Basin attractors for derivative-free methods to find simple roots of nonlinear equations

Beny Neta\(^\ast \)

December 4, 2020; accepted: December 21, 2020; published online: February 20, 2021.

Numerous methods exist for finding zeros of nonlinear equations. Several of these schemes are derivative-free. One of the oldest is the secant method where the derivative is replaced by a divided difference. Clearly such method will need an additional starting value. Here we study the dynamics of several derivative-free methods and compare them using the idea of basin of attraction. As a results, we develop a new high-order derivative-free method and study its dynamics.

MSC. 65H05.

Keywords. Basin of Attraction, Derivative-free methods, simple roots, nonlinear equations.

\(^\ast \)Naval Postgraduate School, Department of Applied Mathematics, Monterey, CA 93943; e-mail: bneta@nps.edu, Tel.: 1 (831) 656-2235, Fax: 1 (831) 656-2355.

1 Introduction

In engineering and applied science we encounter the problem of solving a nonlinear equation \(f(x)=0.\) Most numerical solution techniques are based on Newton’s method, i.e., starting with an initial guess \(x_0\) for the root \(\xi \), we create a sequence \(\{ x_n\} \)

\[ x_{n+1}=x_n-\frac{f(x_n)}{f’(x_n)} \]

The convergence is quadratic, that is

\[ |x_{n+1}-\xi | \le C_2 |x_n-\xi |^2 \]

and 2 is the largest with such property. In general, we say that a method is of order \(p\) if

\[ |x_{n+1}-\xi | \le C_p |x_n-\xi |^p \]

and \(p\) is the largest with such property.
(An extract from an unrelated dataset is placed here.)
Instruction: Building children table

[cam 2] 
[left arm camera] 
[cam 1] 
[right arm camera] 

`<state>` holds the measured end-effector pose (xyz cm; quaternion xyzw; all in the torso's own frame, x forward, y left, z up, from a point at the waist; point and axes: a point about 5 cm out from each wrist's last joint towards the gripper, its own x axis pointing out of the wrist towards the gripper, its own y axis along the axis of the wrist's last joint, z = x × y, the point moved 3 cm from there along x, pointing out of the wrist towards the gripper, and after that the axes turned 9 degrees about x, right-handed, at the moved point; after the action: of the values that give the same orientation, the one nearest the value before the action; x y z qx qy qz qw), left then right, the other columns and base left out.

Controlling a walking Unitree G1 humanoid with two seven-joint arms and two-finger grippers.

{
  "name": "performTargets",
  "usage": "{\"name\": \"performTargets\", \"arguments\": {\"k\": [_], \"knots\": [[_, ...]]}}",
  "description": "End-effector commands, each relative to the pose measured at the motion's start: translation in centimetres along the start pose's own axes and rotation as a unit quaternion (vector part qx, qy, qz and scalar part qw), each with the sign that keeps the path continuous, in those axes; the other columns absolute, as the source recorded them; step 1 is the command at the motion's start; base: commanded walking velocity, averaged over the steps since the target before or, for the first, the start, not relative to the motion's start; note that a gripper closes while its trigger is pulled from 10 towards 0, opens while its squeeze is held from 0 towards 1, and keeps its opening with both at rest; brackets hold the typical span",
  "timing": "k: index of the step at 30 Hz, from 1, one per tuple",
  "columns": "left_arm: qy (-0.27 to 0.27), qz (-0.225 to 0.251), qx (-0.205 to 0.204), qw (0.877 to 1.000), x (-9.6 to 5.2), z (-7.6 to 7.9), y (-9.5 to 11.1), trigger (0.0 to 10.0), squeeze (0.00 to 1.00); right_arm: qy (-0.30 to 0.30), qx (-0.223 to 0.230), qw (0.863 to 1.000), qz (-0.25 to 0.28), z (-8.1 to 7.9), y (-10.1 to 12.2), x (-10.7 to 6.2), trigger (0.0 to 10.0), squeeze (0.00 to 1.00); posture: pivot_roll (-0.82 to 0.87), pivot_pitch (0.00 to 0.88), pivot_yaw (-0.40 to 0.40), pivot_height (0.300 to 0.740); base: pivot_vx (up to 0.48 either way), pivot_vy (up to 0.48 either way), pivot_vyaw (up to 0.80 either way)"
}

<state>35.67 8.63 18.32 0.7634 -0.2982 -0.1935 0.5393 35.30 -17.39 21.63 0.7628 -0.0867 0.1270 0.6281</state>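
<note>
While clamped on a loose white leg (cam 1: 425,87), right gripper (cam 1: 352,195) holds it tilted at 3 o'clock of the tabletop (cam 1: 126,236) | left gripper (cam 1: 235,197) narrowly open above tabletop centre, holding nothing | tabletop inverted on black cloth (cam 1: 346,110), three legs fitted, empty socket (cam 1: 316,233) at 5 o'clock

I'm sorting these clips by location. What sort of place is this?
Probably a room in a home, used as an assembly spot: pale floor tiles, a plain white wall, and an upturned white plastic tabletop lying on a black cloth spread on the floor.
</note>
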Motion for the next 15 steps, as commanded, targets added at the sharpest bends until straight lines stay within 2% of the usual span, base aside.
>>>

The vast literature (see Traub [ 20 ] and the more recent book by Petković et al. [ 12 ] ) for the numerical solution of a single nonlinear equation include relatively few derivative-free methods. The methods are multistep with Steffensen’s method [ 17 ] as first step. See, Khattri and Steihaug [ 7 ] , Soleymani and Shateyi [ 15 ] , Soleymani and Vanani [ 16 ] , Thukral [ 19 ] , Zheng et al. [ 23 ] , Veiseh et al. [ 21 ] , Sharma and Goyal [ 14 ] , Chicharro et al. [ 1 ] , Cordero and Torregrosa [ 5 ] , Petković et al. [ 11 ] , Peng et al. [ 9 ] and Zhanlav and Otgondorj [ 22 ] . Such methods are especially useful when the derivative is very expensive and, of course, when the function is non-differentiable.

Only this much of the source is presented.